_To do_
When a line of the records contains "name", copy it.

------ Records shown

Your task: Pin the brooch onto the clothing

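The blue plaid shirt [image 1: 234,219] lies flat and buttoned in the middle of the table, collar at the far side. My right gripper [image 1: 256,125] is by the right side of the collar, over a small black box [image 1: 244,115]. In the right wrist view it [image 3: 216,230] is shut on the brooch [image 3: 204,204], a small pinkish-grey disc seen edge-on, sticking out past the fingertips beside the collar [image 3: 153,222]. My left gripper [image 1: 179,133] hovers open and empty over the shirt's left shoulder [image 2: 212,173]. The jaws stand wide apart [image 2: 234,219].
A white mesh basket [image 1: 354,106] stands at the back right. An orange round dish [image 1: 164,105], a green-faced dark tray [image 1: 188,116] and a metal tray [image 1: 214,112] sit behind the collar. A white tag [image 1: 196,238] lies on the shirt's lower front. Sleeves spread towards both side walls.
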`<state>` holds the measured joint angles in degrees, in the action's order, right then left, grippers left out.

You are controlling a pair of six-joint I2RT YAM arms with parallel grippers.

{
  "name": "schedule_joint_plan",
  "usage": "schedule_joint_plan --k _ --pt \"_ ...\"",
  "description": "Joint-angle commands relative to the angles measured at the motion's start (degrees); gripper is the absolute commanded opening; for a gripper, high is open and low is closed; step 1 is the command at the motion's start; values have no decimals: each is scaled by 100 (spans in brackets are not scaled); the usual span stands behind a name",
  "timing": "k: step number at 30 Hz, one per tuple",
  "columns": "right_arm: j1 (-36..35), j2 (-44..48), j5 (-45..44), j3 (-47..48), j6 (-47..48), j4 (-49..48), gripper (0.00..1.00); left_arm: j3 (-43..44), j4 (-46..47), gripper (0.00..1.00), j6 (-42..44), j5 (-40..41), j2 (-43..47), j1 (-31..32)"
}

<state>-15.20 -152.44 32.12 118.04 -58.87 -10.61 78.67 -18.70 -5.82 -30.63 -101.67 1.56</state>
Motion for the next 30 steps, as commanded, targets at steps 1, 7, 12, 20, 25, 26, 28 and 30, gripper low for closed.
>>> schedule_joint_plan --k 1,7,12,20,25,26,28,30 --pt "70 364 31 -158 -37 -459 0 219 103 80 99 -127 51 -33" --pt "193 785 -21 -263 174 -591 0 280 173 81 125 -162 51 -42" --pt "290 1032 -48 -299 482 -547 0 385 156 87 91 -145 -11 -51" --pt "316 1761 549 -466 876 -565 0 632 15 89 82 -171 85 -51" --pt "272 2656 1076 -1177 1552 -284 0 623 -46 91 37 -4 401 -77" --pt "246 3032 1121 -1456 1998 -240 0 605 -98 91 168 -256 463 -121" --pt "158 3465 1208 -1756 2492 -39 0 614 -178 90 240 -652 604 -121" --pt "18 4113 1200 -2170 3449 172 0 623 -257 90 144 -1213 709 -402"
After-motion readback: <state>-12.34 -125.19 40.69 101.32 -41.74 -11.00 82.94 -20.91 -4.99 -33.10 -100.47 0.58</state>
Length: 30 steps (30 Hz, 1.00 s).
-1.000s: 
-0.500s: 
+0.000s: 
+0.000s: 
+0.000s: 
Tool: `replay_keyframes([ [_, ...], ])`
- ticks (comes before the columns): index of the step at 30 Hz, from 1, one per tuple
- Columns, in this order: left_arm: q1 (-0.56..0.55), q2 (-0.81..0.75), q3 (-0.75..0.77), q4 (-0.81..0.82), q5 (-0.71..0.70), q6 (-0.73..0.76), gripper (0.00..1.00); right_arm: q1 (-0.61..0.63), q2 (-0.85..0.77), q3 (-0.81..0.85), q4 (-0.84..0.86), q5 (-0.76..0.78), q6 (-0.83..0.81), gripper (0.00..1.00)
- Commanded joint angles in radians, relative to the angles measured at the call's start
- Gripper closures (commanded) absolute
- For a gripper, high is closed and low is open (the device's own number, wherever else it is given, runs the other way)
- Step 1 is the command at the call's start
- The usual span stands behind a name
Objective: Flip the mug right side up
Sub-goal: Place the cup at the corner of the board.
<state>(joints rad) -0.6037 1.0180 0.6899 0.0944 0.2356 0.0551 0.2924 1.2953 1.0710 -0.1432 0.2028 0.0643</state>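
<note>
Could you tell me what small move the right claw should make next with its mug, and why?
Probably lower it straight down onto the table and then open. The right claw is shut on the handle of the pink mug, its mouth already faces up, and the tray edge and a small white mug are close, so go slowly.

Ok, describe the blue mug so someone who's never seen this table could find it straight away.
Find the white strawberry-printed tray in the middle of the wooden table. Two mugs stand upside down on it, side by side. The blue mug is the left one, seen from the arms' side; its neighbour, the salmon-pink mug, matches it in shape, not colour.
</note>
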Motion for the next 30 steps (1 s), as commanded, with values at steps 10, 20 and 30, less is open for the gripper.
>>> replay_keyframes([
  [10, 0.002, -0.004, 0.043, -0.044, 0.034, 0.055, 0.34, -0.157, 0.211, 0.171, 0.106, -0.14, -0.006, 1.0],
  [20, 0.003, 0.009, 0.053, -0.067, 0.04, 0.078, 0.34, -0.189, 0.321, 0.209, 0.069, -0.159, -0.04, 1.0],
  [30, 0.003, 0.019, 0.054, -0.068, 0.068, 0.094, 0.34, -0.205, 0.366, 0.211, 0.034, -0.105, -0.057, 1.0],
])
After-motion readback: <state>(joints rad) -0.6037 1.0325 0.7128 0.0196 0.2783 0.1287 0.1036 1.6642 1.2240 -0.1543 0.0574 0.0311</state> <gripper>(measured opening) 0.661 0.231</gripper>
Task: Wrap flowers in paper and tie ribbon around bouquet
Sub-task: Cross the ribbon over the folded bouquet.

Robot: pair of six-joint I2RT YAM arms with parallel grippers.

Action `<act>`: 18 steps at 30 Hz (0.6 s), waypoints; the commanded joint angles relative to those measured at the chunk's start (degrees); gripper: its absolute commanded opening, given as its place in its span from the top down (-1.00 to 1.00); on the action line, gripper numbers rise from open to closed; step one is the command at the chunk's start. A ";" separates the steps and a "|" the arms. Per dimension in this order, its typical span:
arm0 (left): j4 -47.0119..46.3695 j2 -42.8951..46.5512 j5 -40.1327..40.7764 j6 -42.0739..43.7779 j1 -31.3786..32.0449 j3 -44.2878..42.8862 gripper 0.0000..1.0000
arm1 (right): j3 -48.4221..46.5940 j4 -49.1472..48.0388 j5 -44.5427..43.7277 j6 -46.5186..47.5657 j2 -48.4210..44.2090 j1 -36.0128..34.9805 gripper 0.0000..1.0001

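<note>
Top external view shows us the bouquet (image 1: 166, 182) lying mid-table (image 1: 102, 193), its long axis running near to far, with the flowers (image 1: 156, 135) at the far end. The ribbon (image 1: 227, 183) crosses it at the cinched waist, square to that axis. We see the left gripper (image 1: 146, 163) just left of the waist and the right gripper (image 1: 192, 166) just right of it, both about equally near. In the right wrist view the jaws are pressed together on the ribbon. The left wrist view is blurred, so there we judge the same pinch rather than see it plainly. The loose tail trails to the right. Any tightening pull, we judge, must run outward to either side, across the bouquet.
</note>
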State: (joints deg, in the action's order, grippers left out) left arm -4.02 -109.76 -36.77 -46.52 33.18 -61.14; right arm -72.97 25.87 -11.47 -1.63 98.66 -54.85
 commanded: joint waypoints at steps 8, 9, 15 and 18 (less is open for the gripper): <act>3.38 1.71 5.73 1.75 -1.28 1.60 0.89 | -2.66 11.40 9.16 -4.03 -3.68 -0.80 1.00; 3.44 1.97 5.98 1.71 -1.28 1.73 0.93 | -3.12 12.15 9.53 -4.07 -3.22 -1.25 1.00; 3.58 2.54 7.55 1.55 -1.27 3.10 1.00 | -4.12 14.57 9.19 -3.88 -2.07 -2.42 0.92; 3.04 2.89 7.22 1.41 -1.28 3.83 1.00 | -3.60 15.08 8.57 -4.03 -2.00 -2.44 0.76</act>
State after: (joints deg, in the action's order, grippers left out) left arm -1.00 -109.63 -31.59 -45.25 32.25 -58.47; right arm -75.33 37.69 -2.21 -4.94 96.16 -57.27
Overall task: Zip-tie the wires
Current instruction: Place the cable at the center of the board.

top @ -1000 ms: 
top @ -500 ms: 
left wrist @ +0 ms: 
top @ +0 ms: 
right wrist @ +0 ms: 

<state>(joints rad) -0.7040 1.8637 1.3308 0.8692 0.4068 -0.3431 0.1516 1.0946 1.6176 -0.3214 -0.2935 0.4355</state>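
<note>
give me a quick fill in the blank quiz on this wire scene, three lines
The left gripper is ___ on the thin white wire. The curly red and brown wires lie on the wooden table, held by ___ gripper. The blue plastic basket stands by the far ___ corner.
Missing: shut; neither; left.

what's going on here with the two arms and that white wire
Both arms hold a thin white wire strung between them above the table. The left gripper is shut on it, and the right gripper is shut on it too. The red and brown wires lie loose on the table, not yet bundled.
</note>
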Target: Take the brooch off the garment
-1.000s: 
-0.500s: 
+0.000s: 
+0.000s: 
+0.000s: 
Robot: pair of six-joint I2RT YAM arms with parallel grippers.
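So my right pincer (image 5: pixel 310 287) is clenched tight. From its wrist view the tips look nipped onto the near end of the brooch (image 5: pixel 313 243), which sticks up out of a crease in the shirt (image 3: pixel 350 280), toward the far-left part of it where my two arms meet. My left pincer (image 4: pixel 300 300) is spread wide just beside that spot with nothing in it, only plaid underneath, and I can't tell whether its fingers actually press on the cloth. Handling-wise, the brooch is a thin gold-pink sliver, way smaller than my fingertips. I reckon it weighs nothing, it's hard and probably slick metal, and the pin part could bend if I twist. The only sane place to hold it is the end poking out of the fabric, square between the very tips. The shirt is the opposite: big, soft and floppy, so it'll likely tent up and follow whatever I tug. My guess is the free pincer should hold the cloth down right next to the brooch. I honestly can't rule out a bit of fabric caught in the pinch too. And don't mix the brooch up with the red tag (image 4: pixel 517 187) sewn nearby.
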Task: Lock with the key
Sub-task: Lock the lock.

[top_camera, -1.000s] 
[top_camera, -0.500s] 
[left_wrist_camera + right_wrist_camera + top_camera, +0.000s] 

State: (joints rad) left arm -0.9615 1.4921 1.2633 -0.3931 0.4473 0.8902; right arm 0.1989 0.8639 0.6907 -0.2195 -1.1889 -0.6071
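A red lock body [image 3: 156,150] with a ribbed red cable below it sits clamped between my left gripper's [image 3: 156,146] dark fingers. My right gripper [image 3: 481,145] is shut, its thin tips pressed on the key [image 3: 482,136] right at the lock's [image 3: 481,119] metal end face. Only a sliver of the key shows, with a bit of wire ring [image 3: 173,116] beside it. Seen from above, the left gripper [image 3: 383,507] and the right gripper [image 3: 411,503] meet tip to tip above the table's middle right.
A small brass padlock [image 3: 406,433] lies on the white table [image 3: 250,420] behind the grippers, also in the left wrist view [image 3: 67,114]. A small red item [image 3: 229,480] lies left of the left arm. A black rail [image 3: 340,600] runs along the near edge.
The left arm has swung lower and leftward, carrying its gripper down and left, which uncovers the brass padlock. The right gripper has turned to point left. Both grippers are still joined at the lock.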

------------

_Response to the task_
  "name": "schedule_joint_plan",
  "description": "Joint-angle commands relative to the angles measured at the motion's start (degrees); gripper is the absolute commanded opening; for a gripper, high is open and low is closed; step 1 is the command at the motion's start; values have no decimals: each is scaled by 100 (spans in brackets are not scaled); the usual span stands behind a name",
- The usual span stands behind a name

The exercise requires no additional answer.